Oliver Bierhoff, the director of Germany’s team, which opens its tournament against Japan on Wednesday, said FIFA had “escalated” the situation overnight. Germany’s captain, goalkeeper Manuel Neuer, Bierhoff said, went to bed Sunday “believing he would be wearing the armband.” Both Neuer and Kane, England’s captain, had spoken publicly about their determination to wear the armband.

But it was FIFA that had the final say, once again making an eleventh-hour decision that appeared to benefit the host country, Qatar. Infantino, FIFA’s president, on Saturday rallied to the Gulf country’s defense, outlining why criticism of the country is wrong during nearly an hourlong soliloquy that lashed European countries for what he described as their “hypocrisy” and “moralizing.”

The decision may undercut efforts by FIFA to highlight its own role in promoting human rights.

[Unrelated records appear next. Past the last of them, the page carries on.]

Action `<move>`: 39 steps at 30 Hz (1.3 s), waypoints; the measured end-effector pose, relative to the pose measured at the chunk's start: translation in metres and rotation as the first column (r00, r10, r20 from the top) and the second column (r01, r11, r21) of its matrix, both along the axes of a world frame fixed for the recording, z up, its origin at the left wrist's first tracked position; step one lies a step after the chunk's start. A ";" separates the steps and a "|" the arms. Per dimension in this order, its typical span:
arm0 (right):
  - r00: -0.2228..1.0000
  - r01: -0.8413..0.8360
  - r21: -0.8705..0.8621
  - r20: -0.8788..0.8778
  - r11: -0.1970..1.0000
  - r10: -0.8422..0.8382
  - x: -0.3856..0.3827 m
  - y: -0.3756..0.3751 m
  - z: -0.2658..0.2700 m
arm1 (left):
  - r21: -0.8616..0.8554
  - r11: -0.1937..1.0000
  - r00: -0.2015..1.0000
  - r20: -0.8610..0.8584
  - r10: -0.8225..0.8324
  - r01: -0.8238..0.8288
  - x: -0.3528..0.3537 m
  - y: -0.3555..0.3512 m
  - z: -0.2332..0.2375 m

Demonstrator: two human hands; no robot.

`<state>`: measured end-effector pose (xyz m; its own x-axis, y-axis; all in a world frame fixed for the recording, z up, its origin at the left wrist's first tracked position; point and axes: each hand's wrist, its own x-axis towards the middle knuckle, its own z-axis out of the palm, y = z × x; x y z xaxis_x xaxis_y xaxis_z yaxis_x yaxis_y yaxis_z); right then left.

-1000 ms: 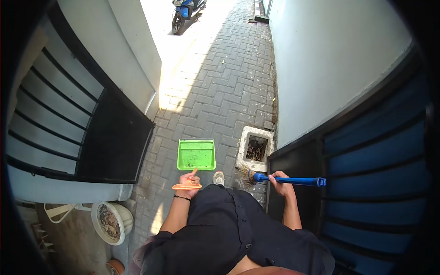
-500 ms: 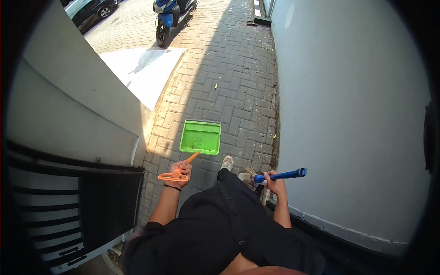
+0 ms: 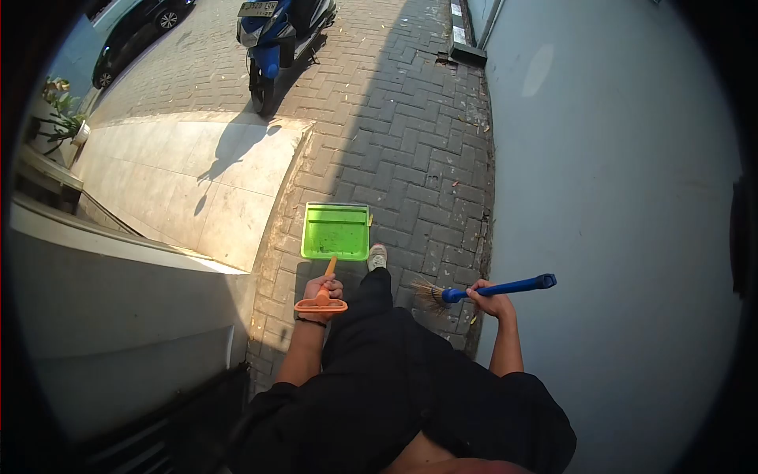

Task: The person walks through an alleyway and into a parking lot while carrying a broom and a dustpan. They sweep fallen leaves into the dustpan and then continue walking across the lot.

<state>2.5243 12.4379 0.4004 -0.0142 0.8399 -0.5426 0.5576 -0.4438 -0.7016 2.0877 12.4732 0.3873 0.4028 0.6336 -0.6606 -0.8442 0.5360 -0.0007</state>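
1. At your far left, around ten o'clock from your left hand (image 3: 322, 291), a potted plant (image 3: 69, 126) stands beside a pale tiled slab (image 3: 174, 162). Beyond them, nearer eleven, you see part of a dark car (image 3: 133, 38).
2. At eleven o'clock from that hand, a blue motorbike (image 3: 278, 39) stands on the paving (image 3: 410, 150), just past the slab's far edge.
3. Your left fingers are curled and clamped around the orange handle (image 3: 329, 268). Its looped end (image 3: 321, 306) sits at six o'clock from them, above your dark wristband (image 3: 313, 321).
4. The green dustpan (image 3: 335, 229) is at twelve o'clock from those fingers, at the handle's far end, its open tray facing up towards you. Dark specks lie in it. You cannot tell whether it touches the ground.
5. Your shoe (image 3: 377, 257) is at about four o'clock from the dustpan's middle, close by its near right corner.
6. The broom's bristles (image 3: 430, 294) point to nine o'clock from your right hand (image 3: 489, 299), spread over the paving; contact is unclear.
7. Your right fingers are closed around the blue broom handle (image 3: 521, 285) near its bristle end. The rest stretches towards two or three o'clock, in front of the grey wall (image 3: 608, 197).
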 end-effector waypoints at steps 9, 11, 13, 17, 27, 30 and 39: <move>0.968 0.251 0.114 -0.018 0.961 -0.251 0.048 0.309 0.048 | -0.046 0.996 0.997 -0.016 -0.076 0.075 0.057 0.397 0.044; 0.962 0.273 0.100 -0.023 0.957 -0.272 0.064 0.387 0.043 | -0.061 0.994 0.996 -0.009 -0.091 0.091 0.069 0.485 0.036; 0.951 0.308 0.098 -0.071 0.946 -0.302 0.084 0.466 0.030 | -0.052 0.995 0.994 0.067 -0.084 0.088 0.077 0.575 0.032; 0.944 0.328 0.065 -0.060 0.942 -0.324 0.131 0.642 0.016 | -0.136 0.990 0.997 0.069 0.038 -0.028 0.107 0.745 0.045; 0.992 -0.013 -0.096 0.123 0.995 0.025 0.162 1.139 0.070 | -0.105 0.994 1.000 -0.010 -0.018 0.017 0.154 1.100 0.081; 0.995 -0.086 -0.163 0.041 0.983 0.094 0.176 1.274 0.052 | -0.125 0.990 0.998 -0.003 0.065 -0.065 0.159 1.226 0.043; 0.941 0.210 -0.165 -0.233 0.964 -0.244 0.217 1.565 0.077 | -0.207 0.975 0.996 -0.062 0.068 -0.080 0.196 1.632 0.042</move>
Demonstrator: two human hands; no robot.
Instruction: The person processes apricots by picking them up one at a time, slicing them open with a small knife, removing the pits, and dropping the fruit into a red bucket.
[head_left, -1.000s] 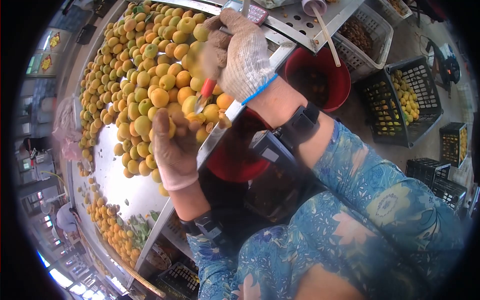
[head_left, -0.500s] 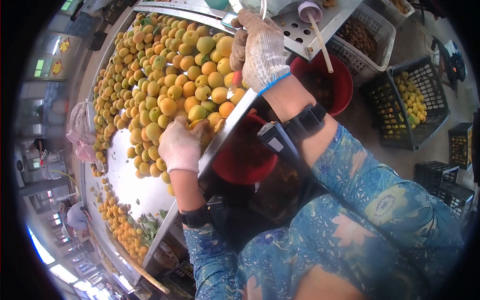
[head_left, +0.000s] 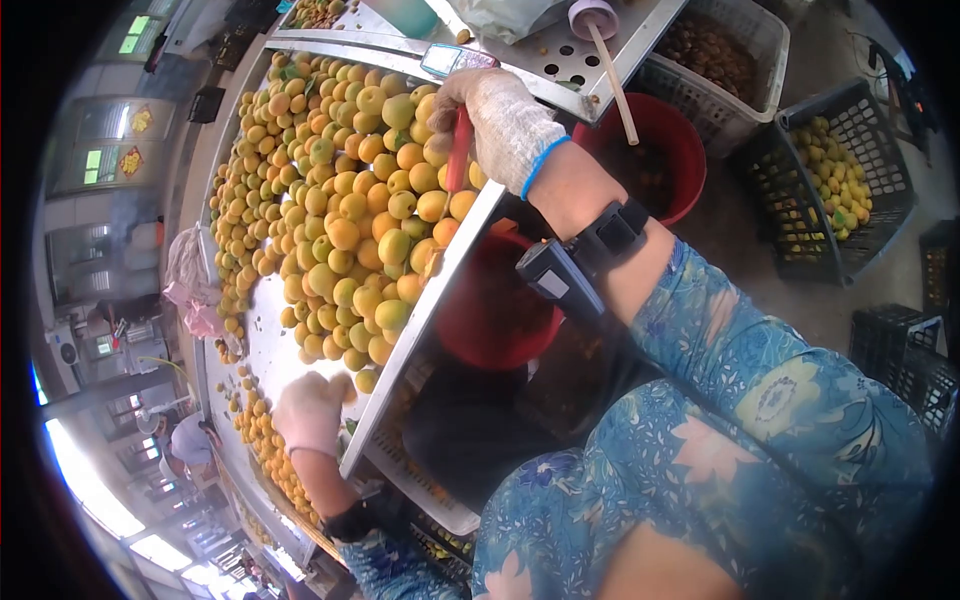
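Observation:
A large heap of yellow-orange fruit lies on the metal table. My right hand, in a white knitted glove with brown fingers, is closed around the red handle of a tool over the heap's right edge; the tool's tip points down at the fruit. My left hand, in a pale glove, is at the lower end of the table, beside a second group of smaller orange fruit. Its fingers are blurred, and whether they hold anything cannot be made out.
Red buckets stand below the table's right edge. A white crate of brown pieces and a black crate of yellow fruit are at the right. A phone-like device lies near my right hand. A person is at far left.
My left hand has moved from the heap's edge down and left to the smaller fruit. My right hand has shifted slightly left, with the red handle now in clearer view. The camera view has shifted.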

For example, before the World Cup in Russia in 2018, it worked with Human Rights Watch to issue a message in support of the rights of women in Iran to attend games in stadiums, a long-standing ban that largely remains in place. FIFA’s position then was that human rights and women’s rights were not political.

The organization has always tried to steer teams from anything that could be perceived as a political gesture. Its rules on whether there could be on-field penalties appear to have been vague enough to embolden the teams to push through with making a statement.

Bernd Neuendorf, president of the German Football Association, said the outcome was “a show of force from FIFA.”

FIFA said in a statement that it had brought forward its own “No Discrimination” campaign, which was supposed to start running in the quarterfinals, so captains could wear armbands emblazoned with that logo for the duration of the World Cup.

Some activist groups responded by criticizing FIFA for shutting down something they had already considered to be a weak show of support for minority groups.

“A token gesture from the start that has turned into another embarrassment from FIFA,” Pride in Football, a British network of LGBTQ fan groups, wrote on Twitter. “FIFA have had since September to sort this, and yet they wait until now to threaten sanction. FIFA is denying players their fundamental and most basic human right to freedom of speech.”

Football Supporters Europe, an umbrella organization for fan groups, described FIFA’s decision as a betrayal.

“Today we feel contempt for an organization that has shown its true values by giving the yellow card to players and the red card to tolerance,” it said in a statement. “Since 2010 we have been raising questions about the suitability of Qatar as a World Cup host. Everyone could see this coming, and it’s astonishing that, on the morning of England’s World Cup opener, FIFA are trying to censor players for sharing a positive message.”